**WHAT TO DO**
Repeat exactly, and only, the lines below starting at the line that contains "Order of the" and ending at the line that contains "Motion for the", inclusive of both.

**DATA EXCERPT**
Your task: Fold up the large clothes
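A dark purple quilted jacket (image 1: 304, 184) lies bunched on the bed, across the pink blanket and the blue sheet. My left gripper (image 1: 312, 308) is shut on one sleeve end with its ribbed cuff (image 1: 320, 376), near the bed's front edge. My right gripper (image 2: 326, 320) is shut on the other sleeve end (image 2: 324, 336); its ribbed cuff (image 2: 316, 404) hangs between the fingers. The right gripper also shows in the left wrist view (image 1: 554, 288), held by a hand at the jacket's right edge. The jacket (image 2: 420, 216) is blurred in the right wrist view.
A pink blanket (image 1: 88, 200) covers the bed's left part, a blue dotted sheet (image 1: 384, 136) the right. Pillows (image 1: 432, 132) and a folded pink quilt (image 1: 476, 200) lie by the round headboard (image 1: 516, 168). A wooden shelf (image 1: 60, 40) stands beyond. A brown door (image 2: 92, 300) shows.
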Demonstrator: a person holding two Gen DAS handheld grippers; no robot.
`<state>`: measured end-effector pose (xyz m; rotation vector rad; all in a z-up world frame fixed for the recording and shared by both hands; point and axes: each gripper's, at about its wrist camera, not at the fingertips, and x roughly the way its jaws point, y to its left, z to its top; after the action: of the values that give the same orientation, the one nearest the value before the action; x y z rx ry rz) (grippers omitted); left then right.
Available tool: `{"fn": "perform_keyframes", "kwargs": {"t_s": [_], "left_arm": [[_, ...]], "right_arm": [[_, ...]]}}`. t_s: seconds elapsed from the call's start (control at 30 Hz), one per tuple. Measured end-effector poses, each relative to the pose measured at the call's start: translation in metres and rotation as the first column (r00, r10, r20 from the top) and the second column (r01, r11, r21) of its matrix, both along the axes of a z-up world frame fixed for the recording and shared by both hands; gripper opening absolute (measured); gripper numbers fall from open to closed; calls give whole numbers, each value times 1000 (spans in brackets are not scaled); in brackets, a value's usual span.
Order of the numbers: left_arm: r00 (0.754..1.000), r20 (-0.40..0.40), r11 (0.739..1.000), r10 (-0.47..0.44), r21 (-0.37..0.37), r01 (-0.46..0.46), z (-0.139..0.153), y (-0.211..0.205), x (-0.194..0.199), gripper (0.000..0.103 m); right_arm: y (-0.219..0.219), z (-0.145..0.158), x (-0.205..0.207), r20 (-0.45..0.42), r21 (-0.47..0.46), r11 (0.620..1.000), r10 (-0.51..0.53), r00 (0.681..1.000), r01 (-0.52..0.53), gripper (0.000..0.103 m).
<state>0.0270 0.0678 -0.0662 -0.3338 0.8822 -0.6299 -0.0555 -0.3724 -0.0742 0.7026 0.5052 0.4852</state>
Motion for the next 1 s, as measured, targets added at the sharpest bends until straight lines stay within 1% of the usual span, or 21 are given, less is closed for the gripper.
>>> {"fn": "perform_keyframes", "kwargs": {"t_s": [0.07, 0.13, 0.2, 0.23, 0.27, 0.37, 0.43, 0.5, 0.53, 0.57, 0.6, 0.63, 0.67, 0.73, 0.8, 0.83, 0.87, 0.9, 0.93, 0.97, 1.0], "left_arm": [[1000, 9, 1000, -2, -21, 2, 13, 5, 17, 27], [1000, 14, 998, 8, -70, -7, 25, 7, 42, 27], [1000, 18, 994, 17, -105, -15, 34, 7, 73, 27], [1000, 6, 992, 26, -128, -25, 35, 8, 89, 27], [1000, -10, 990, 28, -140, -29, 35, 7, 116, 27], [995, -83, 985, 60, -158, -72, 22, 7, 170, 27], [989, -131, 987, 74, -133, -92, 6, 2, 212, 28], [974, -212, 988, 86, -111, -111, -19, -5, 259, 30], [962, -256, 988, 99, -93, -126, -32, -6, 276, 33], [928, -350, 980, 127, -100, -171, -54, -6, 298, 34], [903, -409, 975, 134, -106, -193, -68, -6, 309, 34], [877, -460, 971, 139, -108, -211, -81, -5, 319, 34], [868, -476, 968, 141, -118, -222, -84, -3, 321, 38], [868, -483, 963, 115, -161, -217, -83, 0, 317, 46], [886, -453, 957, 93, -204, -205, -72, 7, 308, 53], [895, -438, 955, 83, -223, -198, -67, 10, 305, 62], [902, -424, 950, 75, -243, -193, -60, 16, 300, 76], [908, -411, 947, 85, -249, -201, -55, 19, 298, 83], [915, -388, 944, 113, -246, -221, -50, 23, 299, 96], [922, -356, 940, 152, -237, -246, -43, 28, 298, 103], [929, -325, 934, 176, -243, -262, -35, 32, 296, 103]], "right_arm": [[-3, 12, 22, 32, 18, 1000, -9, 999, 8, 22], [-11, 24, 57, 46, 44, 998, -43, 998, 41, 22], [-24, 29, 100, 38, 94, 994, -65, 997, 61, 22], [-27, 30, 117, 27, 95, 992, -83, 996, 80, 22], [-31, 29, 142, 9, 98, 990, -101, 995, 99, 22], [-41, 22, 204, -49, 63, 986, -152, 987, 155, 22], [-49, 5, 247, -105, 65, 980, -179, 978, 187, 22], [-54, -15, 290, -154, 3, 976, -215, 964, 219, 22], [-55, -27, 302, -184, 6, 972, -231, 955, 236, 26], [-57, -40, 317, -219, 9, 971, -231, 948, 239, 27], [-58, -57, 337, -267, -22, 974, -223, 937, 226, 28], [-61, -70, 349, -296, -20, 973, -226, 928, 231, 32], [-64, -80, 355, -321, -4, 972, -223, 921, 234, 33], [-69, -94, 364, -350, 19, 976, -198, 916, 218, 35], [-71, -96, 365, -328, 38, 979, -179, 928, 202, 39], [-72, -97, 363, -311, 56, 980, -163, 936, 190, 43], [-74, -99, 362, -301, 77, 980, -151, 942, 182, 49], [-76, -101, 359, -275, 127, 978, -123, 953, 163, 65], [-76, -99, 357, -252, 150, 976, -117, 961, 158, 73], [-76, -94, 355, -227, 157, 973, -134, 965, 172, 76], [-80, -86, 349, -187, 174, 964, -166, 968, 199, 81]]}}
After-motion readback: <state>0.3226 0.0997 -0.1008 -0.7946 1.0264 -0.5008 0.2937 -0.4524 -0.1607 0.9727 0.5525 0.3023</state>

**EXERCISE RESPONSE**
Order of the numbers: left_arm: r00 (0.754..1.000), r20 (-0.40..0.40), r11 (0.739..1.000), r10 (-0.47..0.44), r21 (-0.37..0.37), r01 (-0.46..0.46), z (-0.139..0.153), y (-0.211..0.205), x (-0.194..0.199), gripper (0.000..0.103 m); right_arm: y (-0.219..0.219), z (-0.145..0.158), x (-0.205..0.207), r20 (-0.45..0.42), r21 (-0.47..0.46), r11 (0.620..1.000), r10 (-0.51..0.53), r00 (0.681..1.000), r01 (-0.52..0.53), gripper (0.000..0.103 m).
<state>0.0270 0.0678 -0.0662 -0.3338 0.8822 -0.6299 -0.0555 -0.3724 -0.0742 0.7026 0.5052 0.4852</state>
Motion for the next 1 s, as measured, targets added at the sharpest bends until straight lines stay within 1% of the usual span, or 21 are given, less is closed for the gripper.

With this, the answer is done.